It may not seem much, but I was inordinately pleased with myself for cycling six miles yesterday. It was a lovely ride out of Loughborough to the North-East along mainly country roads, though coming back into town on the A60 was less fun as it’s a single-carriageway road with lots of traffic. I’ve never been a competitive person; if I ever try to compete I always lose, not necessarily because I’m bad at whatever it is, but because my heart isn’t in it. I don’t see the point of winning for its own sake because in the end, what does it really mean? It means you were better at that particular activity on that particular day against those particular competitors and in those prevailing conditions. I don’t wish to dismiss the achievements of anyone (and if by any chance Andy Murray should win Wimbledon I’ll have a completely different take on this) but winning per se has never appealed to me. Overcoming odds, surmounting obstacles, beating your own shortcomings – yes, I can see the point of that, but competing with others seems largely meaningless. Suppose I’d been in a competition yesterday with someone to see who could cycle the furthest; what would it mean if I beat them or if they beat me? Would it mean one of us was ‘better’ than the other? No. Yesterday I was feeling very tired; hence the six miles was for me a great achievement – but someone else might not be so tired, so they’d do it easily and go on to do double that distance. Comparisons, in short, are odious, and whilst sport is undoubtedly good for the soul, too much emphasis on winning emphatically is not.

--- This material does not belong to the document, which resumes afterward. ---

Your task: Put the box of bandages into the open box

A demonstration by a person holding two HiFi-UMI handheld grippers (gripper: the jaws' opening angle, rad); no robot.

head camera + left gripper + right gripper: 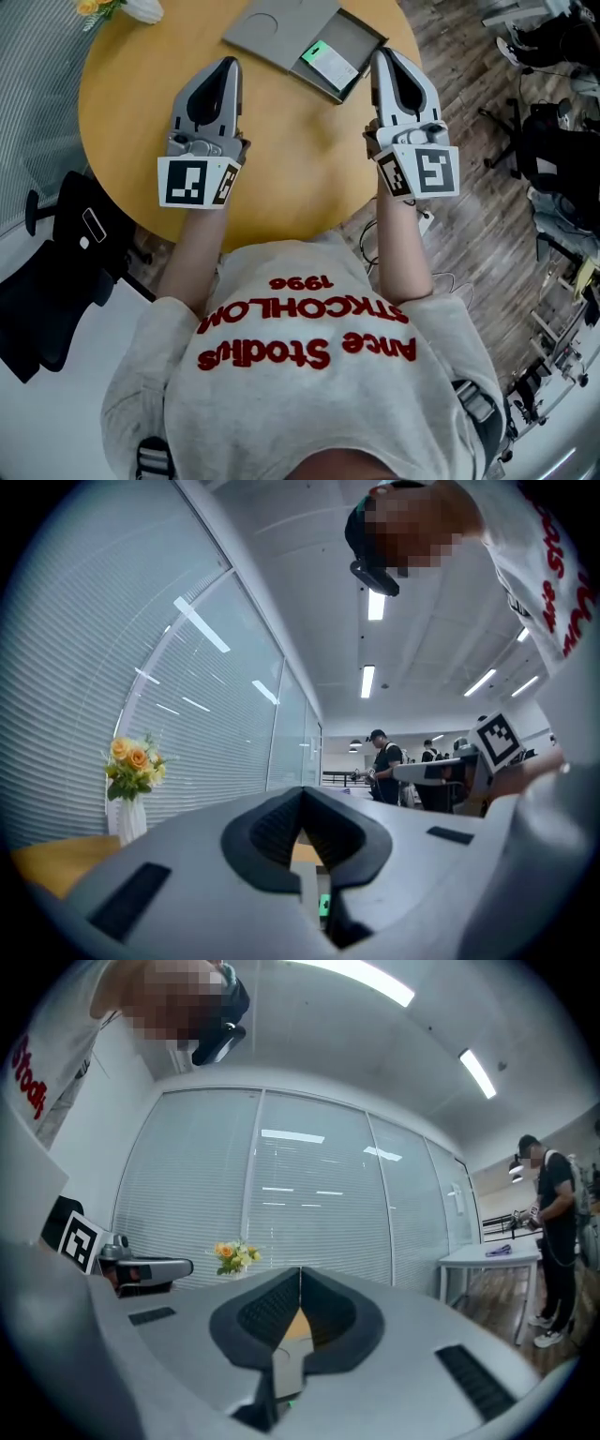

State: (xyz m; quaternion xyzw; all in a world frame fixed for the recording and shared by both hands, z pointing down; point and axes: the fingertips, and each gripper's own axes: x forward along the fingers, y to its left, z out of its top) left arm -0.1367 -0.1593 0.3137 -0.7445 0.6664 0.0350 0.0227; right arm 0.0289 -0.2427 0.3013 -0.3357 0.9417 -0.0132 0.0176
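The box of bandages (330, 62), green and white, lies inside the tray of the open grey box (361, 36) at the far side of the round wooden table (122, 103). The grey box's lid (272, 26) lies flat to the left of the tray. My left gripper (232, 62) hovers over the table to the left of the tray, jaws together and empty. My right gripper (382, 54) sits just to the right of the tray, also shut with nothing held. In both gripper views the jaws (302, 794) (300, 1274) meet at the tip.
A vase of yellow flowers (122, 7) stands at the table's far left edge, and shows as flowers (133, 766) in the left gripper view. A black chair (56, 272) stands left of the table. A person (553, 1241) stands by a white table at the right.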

Lecture over. I was going to write about something else entirely today, and now I’ve forgotten what it was. Oh yes, books. Under the radar there’s a significant ‘trade’ in swapping books for free. Shops have shelves of them outdoors; villages have old phone boxes full of them, churches and town halls have them and friends have them. Lately I’ve been swapping books with a friend, who has lent me Shuggie Bain (which I hated) and The Shadow King (which I mostly enjoyed); and recently, Amsterdam, another Booker Prize winner (from 1998) by Ian McEwan. I have no strong opinions about Ian McEwan so I approached this with an open mind and found it – well, not bad but somewhat underwhelming. The title refers to the practice of legal euthanasia available in that city (for a price) and a feud between two friends, one a newspaper editor and another a composer, who make an agreement following the painful death of a mutual friend to each take the other to Amsterdam to end their life, should they be terminally ill. None of the characters are particularly agreeable; the newspaper editor is trying, Murdoch-style, to make a respectable broadsheet profitable by publishing the ‘scandal’ – already outdated – of a cabinet minister’s crossdressing. But the tide of opinion is against him and he loses his job. Meanwhile the composer, trying desperately to finish his symphony before a concert in Amsterdam, goes away to the Lakes to clear his head. He’s just getting an amazing idea when he sees a woman in an altercation with a man, but instead of intervening he carries on composing in his head and rushes back to get it down on paper. He is justly punished for this act of selfishness; not only does the man turn out to be the Lakeland Rapist but the crowning theme of his concerto turns out to be a cheap rip-off of Beethoven’s Ode to Joy. Both friends meet in Amsterdam, their careers over, each with the intention of bumping the other off. I’ll let you guess the outcome.
I found Amsterdam entertaining but for 1998 quite dated. It was a very male world – all the women referred to as ‘girls’ and defined by their appearance – in fact it could just as well have been written in the ’60’s. It’s also quite a slight book – only 150 pages – and lacks either depth or breadth. Still, it’s a load more fun than Shuggie Bain – but then again, so are most things. Including Dostoevsky.
Happy Tuesday. We’ve got some better weather here – hurray!